From 4e592222e12fa40aab35241bccf7c51466662782 Mon Sep 17 00:00:00 2001
From: gfunc <fcjchaojian@gmail.com>
Date: Thu, 12 Oct 2023 07:47:41 +0000
Subject: [PATCH] update base on review

---
 README.md                                     | 27 ++++++++++++++++---
 dbt/adapters/clickhouse/relation.py           |  2 +-
 dbt/include/clickhouse/macros/adapters.sql    |  4 +--
 .../macros/adapters/apply_grants.sql          |  2 +-
 .../materializations/distributed_table.sql    |  2 +-
 tests/integration/adapter/test_basic.py       | 16 ++++++++---
 6 files changed, 40 insertions(+), 13 deletions(-)
diff --git a/README.md b/README.md
index e12fca39..083d38ac 100644
--- a/README.md
+++ b/README.md
@@ -65,7 +65,7 @@ your_profile_name:
       port: [8123]  # If not set, defaults to 8123, 8443, 9000, 9440 depending on the secure and driver settings 
       user: [default] # User for all database operations
       password: [<empty string>] # Password for the user
-      cluster: [<empty string>] If set, DDL/table operations will be executed with the `ON CLUSTER` clause using this cluster
+      cluster: [<empty string>] If set, certain DDL/table operations will be executed with the `ON CLUSTER` clause using this cluster. Distributed materializations require this setting to work. See the following ClickHouse Cluster section for more details.
       verify: [True] # Validate TLS certificate if using TLS/SSL
       secure: [False] # Use TLS (native protocol) or HTTPS (http protocol)
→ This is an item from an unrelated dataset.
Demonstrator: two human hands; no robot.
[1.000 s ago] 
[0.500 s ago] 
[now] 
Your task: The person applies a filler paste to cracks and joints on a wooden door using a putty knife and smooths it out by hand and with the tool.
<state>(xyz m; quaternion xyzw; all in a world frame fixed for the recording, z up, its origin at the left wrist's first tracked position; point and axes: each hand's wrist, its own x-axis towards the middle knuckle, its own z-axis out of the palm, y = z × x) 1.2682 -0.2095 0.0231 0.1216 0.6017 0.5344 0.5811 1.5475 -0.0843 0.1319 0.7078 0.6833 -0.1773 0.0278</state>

       retries: [1] # Number of times to retry a "retriable" database exception (such as a 503 'Service Unavailable' error)
@@ -75,7 +75,7 @@ your_profile_name:
       cluster_mode: [False] # Use specific settings designed to improve operation on Replicated databases (recommended for ClickHouse Cloud)
       use_lw_deletes: [False] Use the strategy `delete+insert` as the default incremental strategy.
       check_exchange: [True] # Validate that clickhouse support the atomic EXCHANGE TABLES command.  (Not needed for most ClickHouse versions)
-      local_suffix [local] # Table suffix of local tables on shards for distributed materializations 
+      local_suffix [_local] # Table suffix of local tables on shards for distributed materializations.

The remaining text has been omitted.